The standard formula is y = y1 + (x − x1) × (y2 − y1) / (x2 − x1). It essentially calculates the slope between the two known points, multiplies that slope by how far the target x is from the first point, and adds that to the first y value.
Linear interpolation works best when your data points are close together, or when the underlying relationship between variables is relatively linear (a straight line). It becomes less accurate for highly curved or volatile data.
If your data is highly curved (e.g., exponential, logarithmic, or polynomial trends), linear interpolation will introduce significant errors. In these cases, polynomial interpolation, spline interpolation (like cubic splines), or curve fitting is more appropriate.

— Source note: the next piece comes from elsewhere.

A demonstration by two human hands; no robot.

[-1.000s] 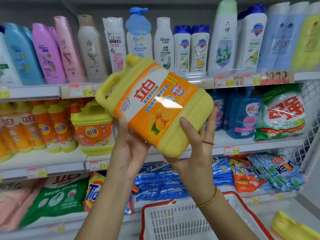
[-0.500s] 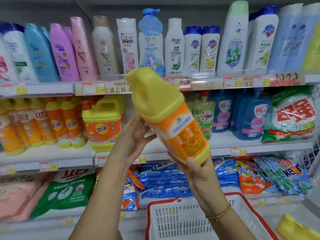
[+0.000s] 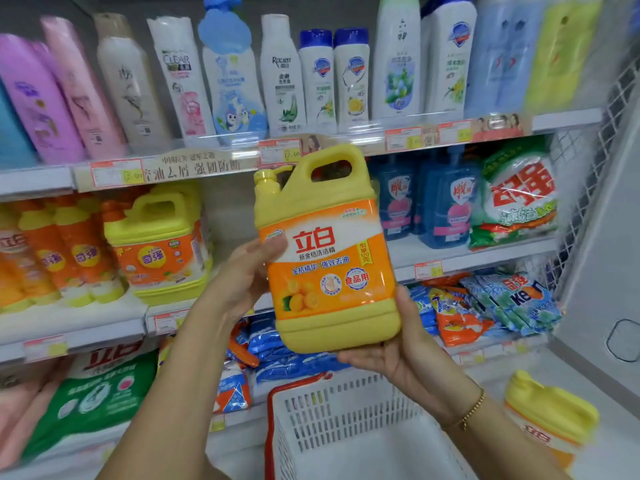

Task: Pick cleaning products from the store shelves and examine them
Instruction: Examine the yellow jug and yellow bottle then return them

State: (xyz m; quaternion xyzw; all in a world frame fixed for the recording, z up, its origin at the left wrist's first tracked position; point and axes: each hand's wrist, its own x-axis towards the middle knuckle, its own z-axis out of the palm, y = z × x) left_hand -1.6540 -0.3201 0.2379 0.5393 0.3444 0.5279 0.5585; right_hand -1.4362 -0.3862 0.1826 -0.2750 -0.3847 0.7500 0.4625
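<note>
A shopper holds a yellow detergent jug [image 3: 329, 258] upright before the store shelves [image 3: 467, 251], label facing the camera. The left hand [image 3: 242, 275] grips its side and the right hand [image 3: 391, 351] cradles its base. One product appears picked and under examination; many others stand untouched. Below, the white basket [image 3: 332, 410] shows no goods in its visible part.

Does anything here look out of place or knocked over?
Yes: a second yellow bottle lies tilted at the lower right, off the shelves, right of the basket. The jug, held by the left hand and right hand, is upright and looks intact.
</note>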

Yes. In advanced mode, you can provide a larger table of data points. The calculator will automatically find which two known points your target x falls between, and perform linear interpolation just between those two specific points. This is called piecewise linear interpolation.
Interpolation is heavily used in engineering (reading values from thermodynamic tables), statistics (estimating percentiles), computer graphics (smoothing animations), and finance (estimating interest rates on the yield curve).
If x1 and x2 are identical, you cannot perform linear interpolation because it requires dividing by (x2 − x1), which would result in division by zero. The two known points must have different x values.